Pope Francis's comments (“If [gays] accept the Lord and have good will, who am I to judge them? They shouldn’t be marginalized”) made many think that the pope as OKing the gay lifestyle. But inasmuch as his tone was less judgemental than we are used to seeing from the Vatican, nothing much has changed. Homosexuality, in the eyes of the Church, is still grave and disordered, and homosexual acts are sinful. But (and this is where the pope may have advanced the issue a few millimeters) as with all other sins (with the possible exception of abortion) you can be absolved of the sin of homosexual activity, assuming you are sincere and resolve not to sin again.

Of course, this is of little value to most gays, who don't see their own physical expressions of love as depraved. The pope's words doesn't end the church's stigmatizing gays as defective creations. The church's stance still tacitly encourages those who would treat gays differently than straights. I can't imagine any gay person who would feel the thrill of relief from the pope's words.
 
And yet, as we saw under Pope Benedict XVI, it can be worse. B16 had no words of forgiveness for gays, and sought to exclude them from the priesthood. Believe me, if you think there is a shortage of priests, wait till they kick out the gays!
 
But, I would like to keep an upbeat attitude and look at the positives. We have moved beyond a stance toward gays that saw them as a persecutable minority. And we have taken a first step down the track by seeing gays as worthy of being forgiven. But the race is long, and we are just off the starting block. What other steps could be taken to build on the foundation that Francis has given us?
 
One step would be to clear the air and explicitly welcome gay men to the priesthood. They are there anyway, so let's stop pretending they aren't.
 
Let's encourage gay priests to come out, allowing their flocks to deal with them as whole human beings, not as projection screens for the faithful's fantasies of priests as sexless beings.
 
Most importantly, let's open up a discussion on the decayed basis for the Church's teachings on sexuality: its biased and antiquated understanding of natural law. Back in the 13th century, before the advent of the scientific method, natural law was about the only way to understand God's creation. But science has taken us leagues further than that. The old notions, for instance that sex was for procreation only, have placed us into logical and moral conundra. Gay sex and even recreational straight married sex fall outside the bounds of this understanding of natural law. Let's take a closer look at the realities of living as incarnate sexual beings, and adjust our teaching using knowledge that is slightly less medieval. Let's bring the best of current anthropology, biology, psychology and ethics and develop teachings that address the realities of the human condition. Let's make the Church the leader in sexual ethics, rather than a retrograde embarrassment
 
Pope Francis might or might not intend to start a quiet revolution in our relationship with our gay brothers and sisters. If he is serious, he could begin the Church on the road toward regaining its moral leadership, and give gay men and women a reason to believe that they are worthy in its eyes.

1 comment:

Blue Collar Catholic said...

If you wish to know the truth about homosexuals in the priesthood and how they have actually driven down the numbers of men willing/wanting to become priests read the book "Goodbye Good Men - by Michael S. Rose". Your assumptions about the lack of priestly vocations in incorrect.
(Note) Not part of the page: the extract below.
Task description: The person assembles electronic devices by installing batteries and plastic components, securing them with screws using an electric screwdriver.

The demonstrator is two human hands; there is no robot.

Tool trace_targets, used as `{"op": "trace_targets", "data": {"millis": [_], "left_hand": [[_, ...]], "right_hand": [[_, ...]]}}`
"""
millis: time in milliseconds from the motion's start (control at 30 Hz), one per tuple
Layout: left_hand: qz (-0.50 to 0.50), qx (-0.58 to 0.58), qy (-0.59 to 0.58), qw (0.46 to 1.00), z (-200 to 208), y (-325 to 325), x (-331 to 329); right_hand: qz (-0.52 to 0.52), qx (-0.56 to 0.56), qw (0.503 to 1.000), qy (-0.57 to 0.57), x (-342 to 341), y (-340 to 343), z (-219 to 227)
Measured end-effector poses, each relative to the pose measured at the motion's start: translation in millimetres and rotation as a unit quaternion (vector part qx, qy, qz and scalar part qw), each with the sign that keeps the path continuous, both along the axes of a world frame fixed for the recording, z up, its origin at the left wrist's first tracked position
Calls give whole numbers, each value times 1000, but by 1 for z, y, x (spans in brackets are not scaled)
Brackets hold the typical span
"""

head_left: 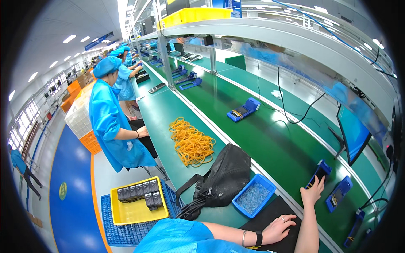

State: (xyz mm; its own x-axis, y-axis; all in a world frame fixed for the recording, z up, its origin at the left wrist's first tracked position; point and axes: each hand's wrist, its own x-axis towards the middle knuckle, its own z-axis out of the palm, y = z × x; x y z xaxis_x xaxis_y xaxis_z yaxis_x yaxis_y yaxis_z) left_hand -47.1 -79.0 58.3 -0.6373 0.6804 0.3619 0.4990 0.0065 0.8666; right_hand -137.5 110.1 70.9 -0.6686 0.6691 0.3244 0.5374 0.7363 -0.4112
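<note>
My right hand (pixel 313 192) reaches onto the green conveyor, its fingers round the near end of a blue holder (pixel 322 168) that carries a dark device. On the black mat (pixel 274 211) lies my left hand (pixel 279 229), palm down with the fingers loosely stretched and nothing seen in them. A bracelet and a dark wristband circle that wrist. Just right of the held one, another blue holder (pixel 339 193) sits on the belt. A blue tray (pixel 236 202) of small clear or metallic pieces stands beyond my left hand, beside the mat.
A black bag (pixel 225 175) and a heap of orange rubber bands (pixel 192 143) lie on the bench. To the left, a yellow bin (pixel 126 213) holds black blocks. More blue holders (pixel 244 109) stand along the belt; a monitor (pixel 353 133) is at right. A co-worker (pixel 114 118) sits nearby.
</note>
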Motion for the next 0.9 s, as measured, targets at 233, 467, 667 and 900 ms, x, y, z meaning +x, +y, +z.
{"op": "trace_targets", "data": {"millis": [233,467,667,900], "left_hand": [[20,28,-18,999,7,-1,12],[84,96,40,991,11,-1,-12],[32,1,22,999,9,-5,-24],[-2,-27,61,998,13,-4,2]], "right_hand": [[164,-661,650,338,141,-5,49],[113,-786,426,434,229,-114,25],[80,-417,874,234,277,-109,60],[-298,-10,896,329,358,-23,35]]}}
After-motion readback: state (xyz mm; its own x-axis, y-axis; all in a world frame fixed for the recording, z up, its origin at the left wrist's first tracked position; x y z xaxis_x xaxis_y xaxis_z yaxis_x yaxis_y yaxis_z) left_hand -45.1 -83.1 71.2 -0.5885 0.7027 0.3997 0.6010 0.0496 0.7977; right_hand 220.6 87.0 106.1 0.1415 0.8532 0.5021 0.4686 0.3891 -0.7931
Why do you frustrate yourself so by wishing the Catholic Church, founded over 2000 years ago, to modernize its beliefs. You wish the Church to disregard Divine revelation (scripture and the Gospels) for science which is based on assumptions. Granted most are very good and logical assumptions but, assumptions none the less. Do you really wish to throw out all of the Word of God or only the ones that you disagree with?